▸ **Exercise**
What is needed here is an exact reprint of every record below.
- - -
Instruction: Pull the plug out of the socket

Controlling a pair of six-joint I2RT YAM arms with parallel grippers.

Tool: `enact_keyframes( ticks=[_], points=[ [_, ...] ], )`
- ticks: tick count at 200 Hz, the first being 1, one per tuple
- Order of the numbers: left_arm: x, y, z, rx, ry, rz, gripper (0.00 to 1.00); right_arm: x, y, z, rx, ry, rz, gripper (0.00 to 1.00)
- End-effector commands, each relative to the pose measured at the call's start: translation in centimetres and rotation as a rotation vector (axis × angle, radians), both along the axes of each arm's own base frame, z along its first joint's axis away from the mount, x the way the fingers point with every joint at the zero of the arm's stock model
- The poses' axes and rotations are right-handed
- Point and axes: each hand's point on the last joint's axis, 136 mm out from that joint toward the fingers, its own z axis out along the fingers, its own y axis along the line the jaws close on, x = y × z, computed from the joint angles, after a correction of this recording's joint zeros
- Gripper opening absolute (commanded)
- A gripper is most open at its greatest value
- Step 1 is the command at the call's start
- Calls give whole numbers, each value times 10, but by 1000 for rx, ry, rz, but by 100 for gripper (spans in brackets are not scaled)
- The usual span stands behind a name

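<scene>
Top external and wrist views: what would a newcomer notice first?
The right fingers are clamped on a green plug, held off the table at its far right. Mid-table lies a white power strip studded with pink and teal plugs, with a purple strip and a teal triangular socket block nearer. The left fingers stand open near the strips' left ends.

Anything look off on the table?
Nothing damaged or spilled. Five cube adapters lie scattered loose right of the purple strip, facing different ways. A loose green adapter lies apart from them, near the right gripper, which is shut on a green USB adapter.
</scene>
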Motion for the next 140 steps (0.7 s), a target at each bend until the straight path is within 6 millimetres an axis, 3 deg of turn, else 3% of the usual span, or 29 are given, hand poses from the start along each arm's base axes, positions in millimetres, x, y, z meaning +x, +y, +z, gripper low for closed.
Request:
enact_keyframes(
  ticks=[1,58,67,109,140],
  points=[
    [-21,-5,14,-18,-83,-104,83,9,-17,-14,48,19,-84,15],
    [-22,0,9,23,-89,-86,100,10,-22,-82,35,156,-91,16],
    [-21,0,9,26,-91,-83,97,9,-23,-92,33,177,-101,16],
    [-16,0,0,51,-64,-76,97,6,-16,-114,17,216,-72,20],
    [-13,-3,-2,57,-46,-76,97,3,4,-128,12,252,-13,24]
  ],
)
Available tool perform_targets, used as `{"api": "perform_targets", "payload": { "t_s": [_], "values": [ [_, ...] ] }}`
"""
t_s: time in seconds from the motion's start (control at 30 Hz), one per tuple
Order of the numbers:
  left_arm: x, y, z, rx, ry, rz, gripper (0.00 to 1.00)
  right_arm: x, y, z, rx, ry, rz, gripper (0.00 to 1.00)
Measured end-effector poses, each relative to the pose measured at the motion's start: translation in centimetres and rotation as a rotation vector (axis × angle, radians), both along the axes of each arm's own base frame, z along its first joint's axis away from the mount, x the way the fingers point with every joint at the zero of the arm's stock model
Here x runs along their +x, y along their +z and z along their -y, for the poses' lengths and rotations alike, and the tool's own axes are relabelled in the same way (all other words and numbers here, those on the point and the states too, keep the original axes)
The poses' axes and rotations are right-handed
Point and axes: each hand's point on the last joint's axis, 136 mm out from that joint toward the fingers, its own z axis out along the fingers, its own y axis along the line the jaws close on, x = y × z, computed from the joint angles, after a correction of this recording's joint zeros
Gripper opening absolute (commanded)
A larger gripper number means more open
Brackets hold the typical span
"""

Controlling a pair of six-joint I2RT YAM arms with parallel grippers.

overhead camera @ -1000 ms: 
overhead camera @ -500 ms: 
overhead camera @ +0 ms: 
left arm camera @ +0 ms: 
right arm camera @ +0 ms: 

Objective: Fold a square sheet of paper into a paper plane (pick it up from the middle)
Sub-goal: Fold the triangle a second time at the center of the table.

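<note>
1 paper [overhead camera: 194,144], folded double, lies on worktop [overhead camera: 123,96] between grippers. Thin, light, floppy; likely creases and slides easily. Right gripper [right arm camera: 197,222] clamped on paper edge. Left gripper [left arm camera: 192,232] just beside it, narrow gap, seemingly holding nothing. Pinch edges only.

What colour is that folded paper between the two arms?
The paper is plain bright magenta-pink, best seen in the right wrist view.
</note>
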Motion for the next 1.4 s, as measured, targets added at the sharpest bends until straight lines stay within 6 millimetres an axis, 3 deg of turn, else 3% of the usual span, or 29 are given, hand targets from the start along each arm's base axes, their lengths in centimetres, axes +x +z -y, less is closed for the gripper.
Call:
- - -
▸ **Result**
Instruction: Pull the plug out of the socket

Controlling a pair of six-joint I2RT YAM arms with parallel grippers.

Tool: `enact_keyframes( ticks=[_], points=[ [_, ...] ], )`
- ticks: tick count at 200 Hz, the first being 1, one per tuple
- Order of the numbers: left_arm: x, y, z, rx, ry, rz, gripper (0.00 to 1.00); right_arm: x, y, z, rx, ry, rz, gripper (0.00 to 1.00)
- End-effector commands, each relative to the pose measured at the call's start: translation in centimetres and rotation as a rotation vector (axis × angle, radians), both along the axes of each arm's own base frame, z along its first joint's axis away from the mount, x the way the fingers point with every joint at the zero of the arm's stock model
- The poses' axes and rotations are right-handed
- Point and axes: each hand's point on the last joint's axis, 136 mm out from that joint toward the fingers, its own z axis out along the fingers, its own y axis along the line the jaws close on, x = y × z, computed from the joint angles, after a correction of this recording's joint zeros
- Gripper opening absolute (commanded)
- A gripper is most open at its greatest value
- Step 1 is the command at the call's start
- Calls give whole numbers, each value times 10, but by 1000 for rx, ry, rz, but by 100 for gripper (spans in brackets are not scaled)
- The usual span stands behind a name

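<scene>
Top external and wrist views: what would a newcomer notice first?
The right fingers are clamped on a green plug, held off the table at its far right. Mid-table lies a white power strip studded with pink and teal plugs, with a purple strip and a teal triangular socket block nearer. The left fingers stand open near the strips' left ends.

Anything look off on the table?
Nothing damaged or spilled. Five cube adapters lie scattered loose right of the purple strip, facing different ways. A loose green adapter lies apart from them, near the right gripper, which is shut on a green USB adapter.
</scene>
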Motion for the next 140 steps (0.7 s), a target at each bend until the straight path is within 6 millimetres an axis, 3 deg of turn, else 3% of the usual span, or 29 are given, hand poses from the start along each arm's base axes, positions in millimetres, x, y, z meaning +x, +y, +z, gripper low for closed.
Request:
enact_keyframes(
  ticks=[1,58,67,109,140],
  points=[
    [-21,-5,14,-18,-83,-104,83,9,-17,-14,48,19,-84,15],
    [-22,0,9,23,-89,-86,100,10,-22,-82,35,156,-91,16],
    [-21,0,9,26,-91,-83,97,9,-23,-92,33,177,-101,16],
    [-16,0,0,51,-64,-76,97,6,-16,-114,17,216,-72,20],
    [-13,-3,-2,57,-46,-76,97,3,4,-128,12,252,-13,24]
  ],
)
Available tool perform_targets, used as `{"api": "perform_targets", "payload": { "t_s": [_], "values": [ [_, ...] ] }}`
"""
t_s: time in seconds from the motion's start (control at 30 Hz), one per tuple
Order of the numbers:
  left_arm: x, y, z, rx, ry, rz, gripper (0.00 to 1.00)
  right_arm: x, y, z, rx, ry, rz, gripper (0.00 to 1.00)
Measured end-effector poses, each relative to the pose measured at the motion's start: translation in centimetres and rotation as a rotation vector (axis × angle, radians), both along the axes of each arm's own base frame, z along its first joint's axis away from the mount, x the way the fingers point with every joint at the zero of the arm's stock model
Here x runs along their +x, y along their +z and z along their -y, for the poses' lengths and rotations alike, and the tool's own axes are relabelled in the same way (all other words and numbers here, those on the point and the states too, keep the original axes)
The poses' axes and rotations are right-handed
Point and axes: each hand's point on the last joint's axis, 136 mm out from that joint toward the fingers, its own z axis out along the fingers, its own y axis along the line the jaws close on, x = y × z, computed from the joint angles, after a correction of this recording's joint zeros
Gripper opening absolute (commanded)
A larger gripper number means more open
Brackets hold the typical span
"""

Controlling a pair of six-joint I2RT YAM arms with parallel grippers.

overhead camera @ -1000 ms: 
overhead camera @ -500 ms: 
overhead camera @ +0 ms: 
left arm camera @ +0 ms: 
right arm camera @ +0 ms: 

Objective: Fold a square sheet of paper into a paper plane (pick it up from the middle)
Sub-goal: Fold the triangle a second time at the center of the table.

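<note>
1 paper [overhead camera: 194,144], folded double, lies on worktop [overhead camera: 123,96] between grippers. Thin, light, floppy; likely creases and slides easily. Right gripper [right arm camera: 197,222] clamped on paper edge. Left gripper [left arm camera: 192,232] just beside it, narrow gap, seemingly holding nothing. Pinch edges only.

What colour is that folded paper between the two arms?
The paper is plain bright magenta-pink, best seen in the right wrist view.
</note>
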Motion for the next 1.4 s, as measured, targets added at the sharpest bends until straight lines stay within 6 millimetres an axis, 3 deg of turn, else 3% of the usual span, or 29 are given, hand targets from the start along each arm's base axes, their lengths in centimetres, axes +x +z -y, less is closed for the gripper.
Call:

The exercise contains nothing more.